* **Prompt**:
Report only the number of lines below in which the string "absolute" appears.

Provided information Start Marker

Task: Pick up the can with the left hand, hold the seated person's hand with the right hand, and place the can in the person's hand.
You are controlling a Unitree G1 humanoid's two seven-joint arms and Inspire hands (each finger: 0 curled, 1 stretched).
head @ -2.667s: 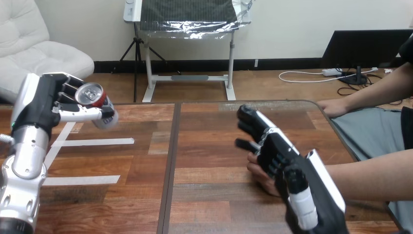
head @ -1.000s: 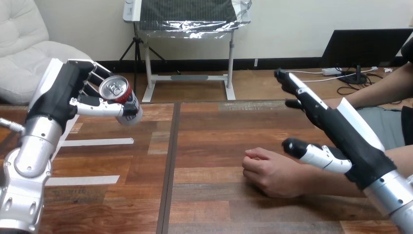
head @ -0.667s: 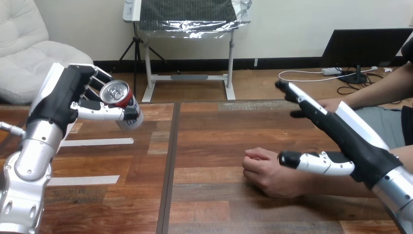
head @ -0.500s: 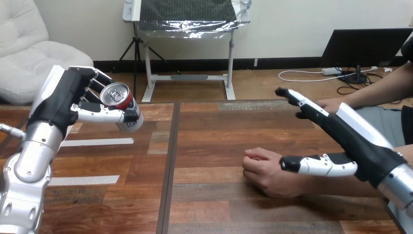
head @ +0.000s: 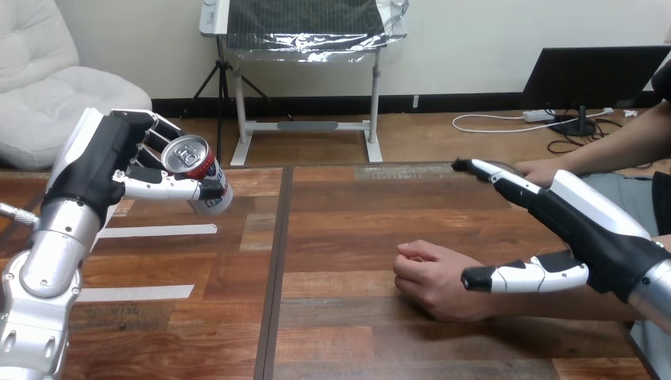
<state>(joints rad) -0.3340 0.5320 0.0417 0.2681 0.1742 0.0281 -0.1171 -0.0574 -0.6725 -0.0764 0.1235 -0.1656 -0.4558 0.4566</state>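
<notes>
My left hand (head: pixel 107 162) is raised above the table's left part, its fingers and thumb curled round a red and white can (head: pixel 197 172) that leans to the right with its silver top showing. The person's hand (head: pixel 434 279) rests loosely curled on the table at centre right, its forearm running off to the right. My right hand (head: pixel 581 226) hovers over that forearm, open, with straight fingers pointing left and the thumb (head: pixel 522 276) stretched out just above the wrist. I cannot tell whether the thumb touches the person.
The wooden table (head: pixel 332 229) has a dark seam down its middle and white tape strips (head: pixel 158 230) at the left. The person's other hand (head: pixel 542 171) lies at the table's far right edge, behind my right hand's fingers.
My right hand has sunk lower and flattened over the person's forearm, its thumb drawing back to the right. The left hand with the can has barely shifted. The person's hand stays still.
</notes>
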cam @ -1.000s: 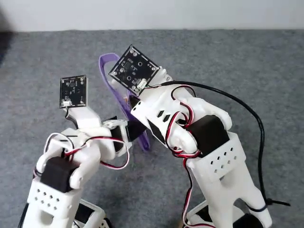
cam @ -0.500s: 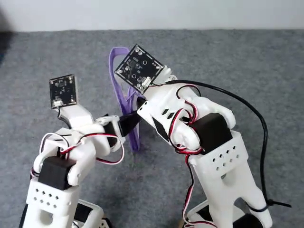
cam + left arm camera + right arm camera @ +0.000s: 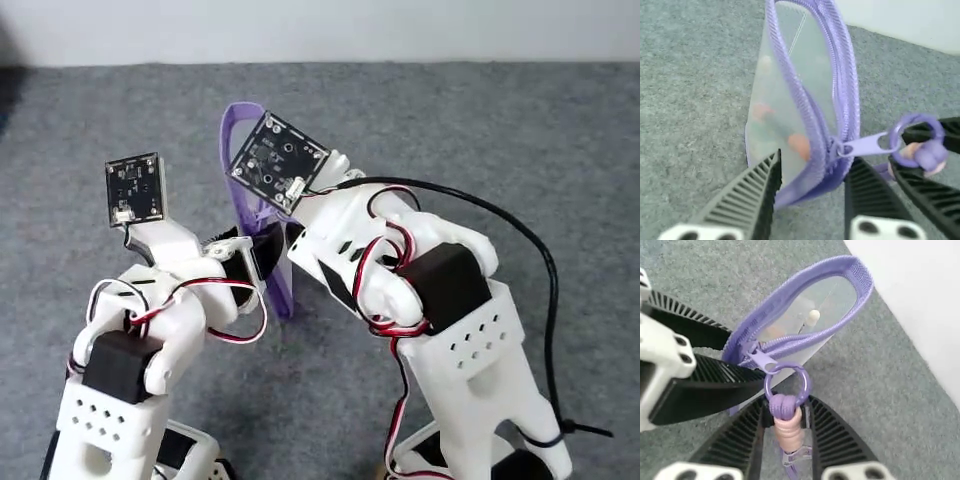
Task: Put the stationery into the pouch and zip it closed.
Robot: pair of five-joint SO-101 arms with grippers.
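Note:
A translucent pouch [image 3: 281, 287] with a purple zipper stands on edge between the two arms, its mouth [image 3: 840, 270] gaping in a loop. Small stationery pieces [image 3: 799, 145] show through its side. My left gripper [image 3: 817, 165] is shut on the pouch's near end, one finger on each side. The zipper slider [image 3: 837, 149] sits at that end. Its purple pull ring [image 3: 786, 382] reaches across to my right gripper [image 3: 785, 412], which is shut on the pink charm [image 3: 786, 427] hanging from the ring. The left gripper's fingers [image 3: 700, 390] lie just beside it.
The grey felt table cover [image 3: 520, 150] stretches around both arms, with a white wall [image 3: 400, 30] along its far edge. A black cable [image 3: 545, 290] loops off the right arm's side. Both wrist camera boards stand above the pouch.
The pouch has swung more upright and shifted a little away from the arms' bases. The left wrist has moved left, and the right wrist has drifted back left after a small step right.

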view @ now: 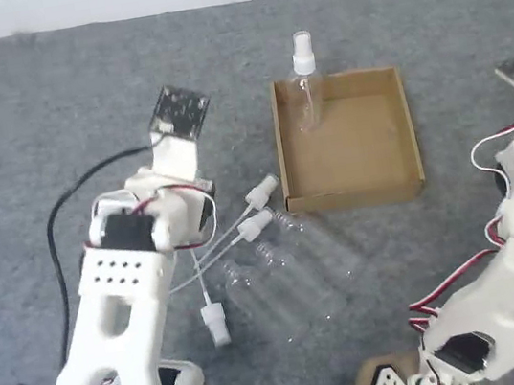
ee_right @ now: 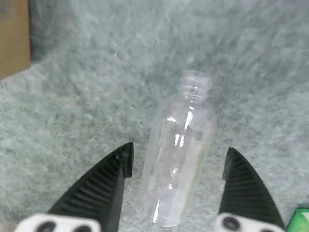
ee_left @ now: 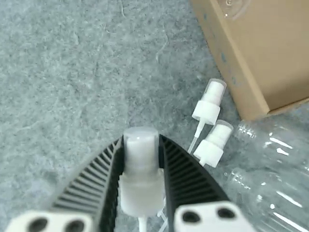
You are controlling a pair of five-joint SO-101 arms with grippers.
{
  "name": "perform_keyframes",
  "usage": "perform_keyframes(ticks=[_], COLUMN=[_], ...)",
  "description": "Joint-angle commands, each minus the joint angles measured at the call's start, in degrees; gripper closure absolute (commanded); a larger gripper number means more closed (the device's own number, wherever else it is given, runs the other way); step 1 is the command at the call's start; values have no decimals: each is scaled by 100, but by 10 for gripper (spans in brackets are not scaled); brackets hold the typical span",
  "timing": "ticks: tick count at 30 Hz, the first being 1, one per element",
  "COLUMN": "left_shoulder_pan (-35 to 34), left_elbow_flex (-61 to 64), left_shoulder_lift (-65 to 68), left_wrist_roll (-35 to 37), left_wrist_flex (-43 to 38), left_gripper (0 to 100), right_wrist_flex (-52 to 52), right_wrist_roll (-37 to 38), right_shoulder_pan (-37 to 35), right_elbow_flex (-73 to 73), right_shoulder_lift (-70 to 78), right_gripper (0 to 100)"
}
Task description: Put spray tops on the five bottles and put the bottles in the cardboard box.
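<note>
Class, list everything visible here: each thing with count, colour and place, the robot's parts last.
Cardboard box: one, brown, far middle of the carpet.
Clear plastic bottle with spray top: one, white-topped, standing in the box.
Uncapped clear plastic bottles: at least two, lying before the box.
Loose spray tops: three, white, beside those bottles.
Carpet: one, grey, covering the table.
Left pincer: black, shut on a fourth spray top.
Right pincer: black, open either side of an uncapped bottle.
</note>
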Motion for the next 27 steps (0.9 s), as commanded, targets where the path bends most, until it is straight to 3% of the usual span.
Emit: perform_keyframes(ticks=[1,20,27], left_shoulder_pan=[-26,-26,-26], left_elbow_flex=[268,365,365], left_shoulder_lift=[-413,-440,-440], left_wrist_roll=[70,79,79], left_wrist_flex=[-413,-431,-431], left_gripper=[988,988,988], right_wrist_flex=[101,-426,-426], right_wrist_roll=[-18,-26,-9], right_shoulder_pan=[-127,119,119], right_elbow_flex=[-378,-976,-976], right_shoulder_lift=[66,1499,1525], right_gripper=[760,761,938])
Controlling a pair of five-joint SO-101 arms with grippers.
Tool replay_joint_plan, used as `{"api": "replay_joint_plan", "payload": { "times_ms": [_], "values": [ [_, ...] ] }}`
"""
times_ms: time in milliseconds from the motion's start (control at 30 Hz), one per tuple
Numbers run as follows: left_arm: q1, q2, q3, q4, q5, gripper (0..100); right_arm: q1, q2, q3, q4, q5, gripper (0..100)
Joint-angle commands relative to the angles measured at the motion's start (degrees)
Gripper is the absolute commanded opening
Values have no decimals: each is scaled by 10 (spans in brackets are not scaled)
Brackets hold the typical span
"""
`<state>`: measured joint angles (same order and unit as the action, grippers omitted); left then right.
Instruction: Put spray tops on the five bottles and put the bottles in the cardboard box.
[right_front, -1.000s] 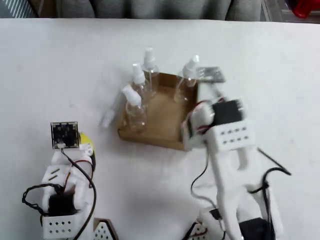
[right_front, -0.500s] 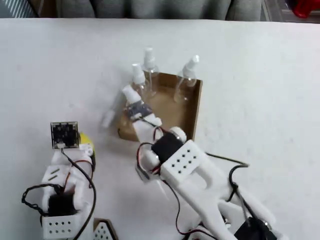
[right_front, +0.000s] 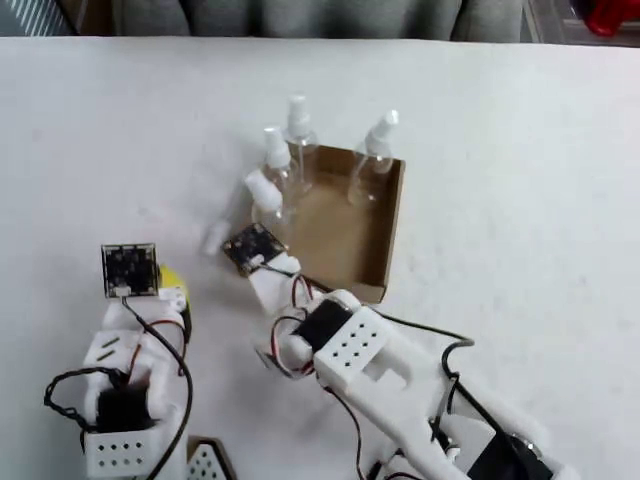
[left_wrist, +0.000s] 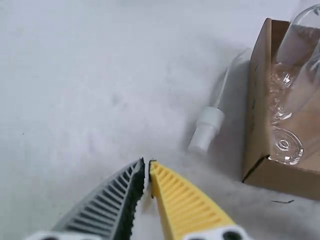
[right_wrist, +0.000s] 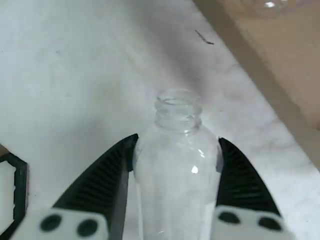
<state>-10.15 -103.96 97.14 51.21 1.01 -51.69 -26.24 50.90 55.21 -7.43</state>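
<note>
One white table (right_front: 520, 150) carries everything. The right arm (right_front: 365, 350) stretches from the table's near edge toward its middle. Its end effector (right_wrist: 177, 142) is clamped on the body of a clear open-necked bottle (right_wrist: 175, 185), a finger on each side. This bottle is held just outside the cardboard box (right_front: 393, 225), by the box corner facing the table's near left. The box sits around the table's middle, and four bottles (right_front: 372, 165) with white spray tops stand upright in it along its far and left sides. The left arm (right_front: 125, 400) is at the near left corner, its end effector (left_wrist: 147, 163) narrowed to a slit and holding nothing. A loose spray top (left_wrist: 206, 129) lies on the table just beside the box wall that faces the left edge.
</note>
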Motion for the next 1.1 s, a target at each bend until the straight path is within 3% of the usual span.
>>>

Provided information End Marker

* **Response box**:
2